- **Exercise directions**
The number of lines containing "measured" is the only answer wanted; work it out from the entries below.

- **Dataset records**
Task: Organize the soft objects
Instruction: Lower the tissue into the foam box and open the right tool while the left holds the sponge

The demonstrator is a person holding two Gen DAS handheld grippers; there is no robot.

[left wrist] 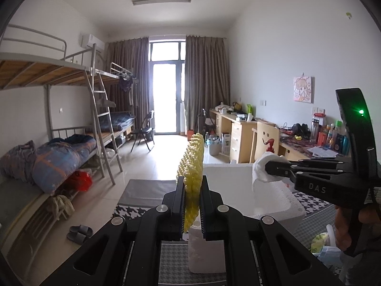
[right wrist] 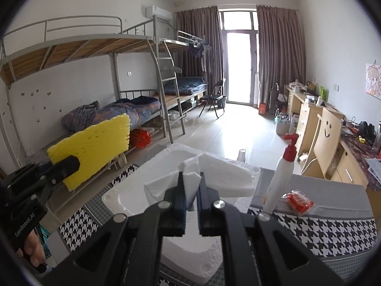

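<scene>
Over the white foam box on the houndstooth-covered table: left gripper clamped on yellow foam netting, right gripper pinching white tissue. Risk: thin tissue slips or tears; pump bottle near the box could tip.

Dorm room, shared. Evidence: two metal bunk beds along one wall, ladders, rumpled quilt on a lower bunk, slippers on tiled floor. Opposite wall: row of wooden desks cluttered with bottles and cables, smiley-face chair. Wall air conditioner, brown curtains around a balcony door, folding chair.
</scene>
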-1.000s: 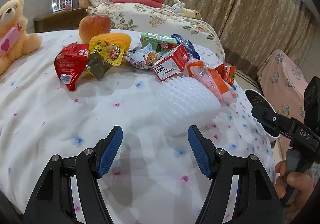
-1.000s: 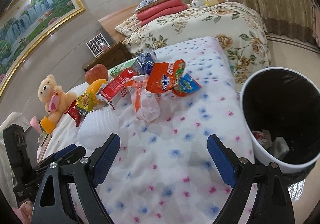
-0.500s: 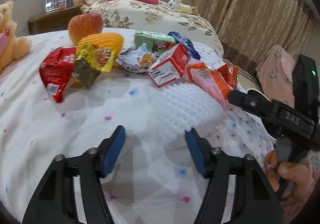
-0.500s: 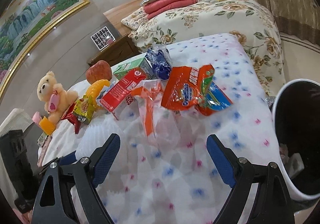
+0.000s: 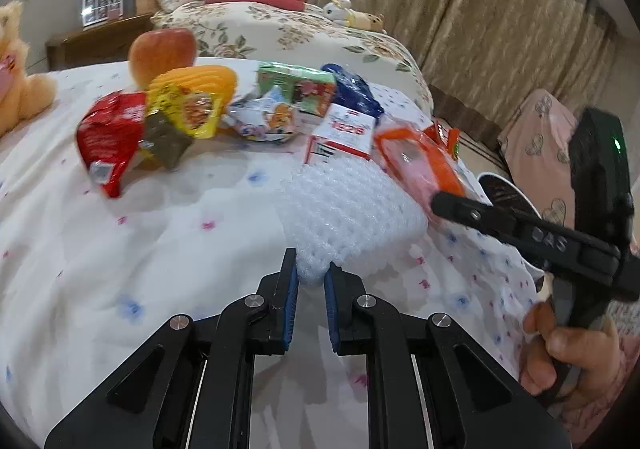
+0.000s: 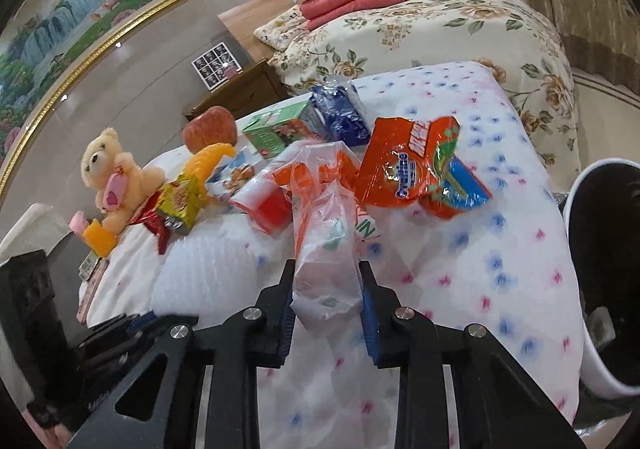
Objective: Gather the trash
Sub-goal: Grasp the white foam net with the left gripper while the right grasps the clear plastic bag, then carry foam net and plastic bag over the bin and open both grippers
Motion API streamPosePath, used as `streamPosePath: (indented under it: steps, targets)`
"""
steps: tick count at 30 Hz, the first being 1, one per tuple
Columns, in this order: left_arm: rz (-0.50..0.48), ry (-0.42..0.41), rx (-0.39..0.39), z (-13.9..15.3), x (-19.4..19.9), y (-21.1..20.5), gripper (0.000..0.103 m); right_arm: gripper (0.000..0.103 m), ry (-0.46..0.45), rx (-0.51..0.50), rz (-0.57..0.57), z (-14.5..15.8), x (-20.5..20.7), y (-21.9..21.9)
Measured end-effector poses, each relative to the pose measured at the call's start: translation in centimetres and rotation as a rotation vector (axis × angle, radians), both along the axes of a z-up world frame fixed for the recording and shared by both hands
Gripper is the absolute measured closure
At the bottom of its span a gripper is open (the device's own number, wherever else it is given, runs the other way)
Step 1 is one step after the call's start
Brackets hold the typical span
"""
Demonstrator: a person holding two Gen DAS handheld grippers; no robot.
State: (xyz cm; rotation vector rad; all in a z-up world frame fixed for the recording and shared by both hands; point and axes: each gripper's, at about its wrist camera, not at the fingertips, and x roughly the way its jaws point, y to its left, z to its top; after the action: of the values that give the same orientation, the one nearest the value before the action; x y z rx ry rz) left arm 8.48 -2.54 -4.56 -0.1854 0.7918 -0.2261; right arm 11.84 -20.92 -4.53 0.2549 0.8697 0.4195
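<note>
Left claw [image 5: 311, 281] has just been closing and pinches the near corner of the bubble wrap [image 5: 352, 205] on the bed [image 5: 140, 249]. Right claw [image 6: 327, 295] has just been closing too, clamping the clear plastic bag [image 6: 326, 249]. Only the right view shows the trash bin [image 6: 608, 269] at right; only the left shows "DAS" on the right tool's arm.

Bedsheet [image 5: 120, 249]: white, pink and blue flowers. Bubble wrap [image 5: 352, 209]: white. Apple [image 5: 162, 53]: red-yellow. Carton [image 5: 296, 87]: green. Snack bag [image 5: 110, 137]: red. Teddy bear [image 6: 114, 173]: cream. Bin [image 6: 592, 329]: white outside, black inside.
</note>
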Motion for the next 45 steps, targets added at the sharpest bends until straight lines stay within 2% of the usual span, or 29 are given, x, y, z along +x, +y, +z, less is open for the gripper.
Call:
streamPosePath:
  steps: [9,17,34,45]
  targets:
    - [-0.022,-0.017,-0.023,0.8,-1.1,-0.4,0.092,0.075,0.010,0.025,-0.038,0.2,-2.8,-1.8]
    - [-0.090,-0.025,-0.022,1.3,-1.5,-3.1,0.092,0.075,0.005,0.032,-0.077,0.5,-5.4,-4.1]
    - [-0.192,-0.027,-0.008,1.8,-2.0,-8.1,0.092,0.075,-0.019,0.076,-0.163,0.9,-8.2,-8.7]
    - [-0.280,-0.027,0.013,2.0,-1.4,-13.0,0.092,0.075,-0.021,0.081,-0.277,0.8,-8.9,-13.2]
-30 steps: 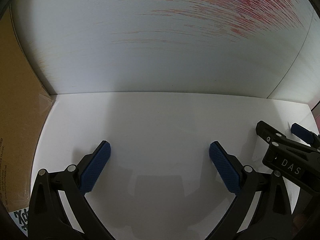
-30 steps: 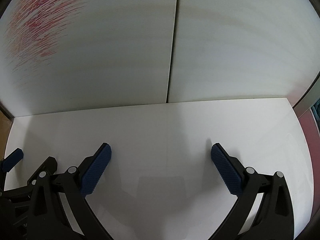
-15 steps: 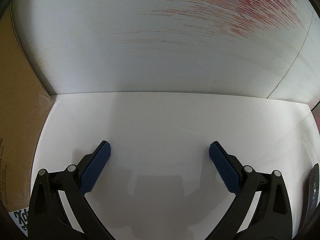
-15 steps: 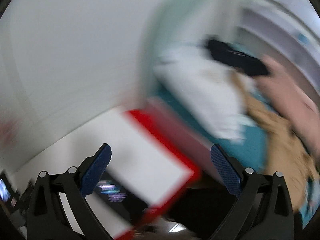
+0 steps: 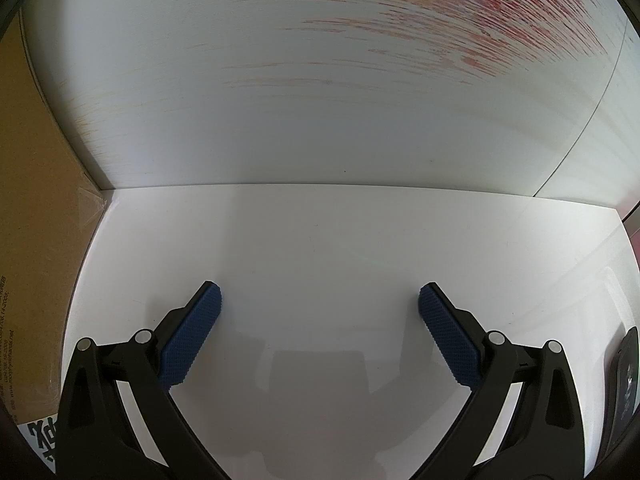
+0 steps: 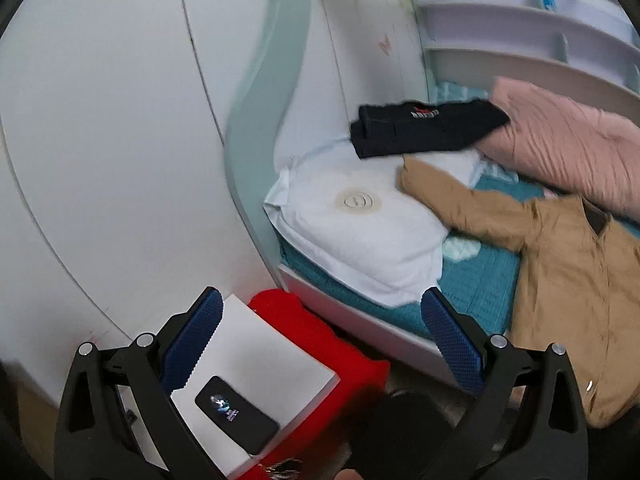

- **Task answer**
2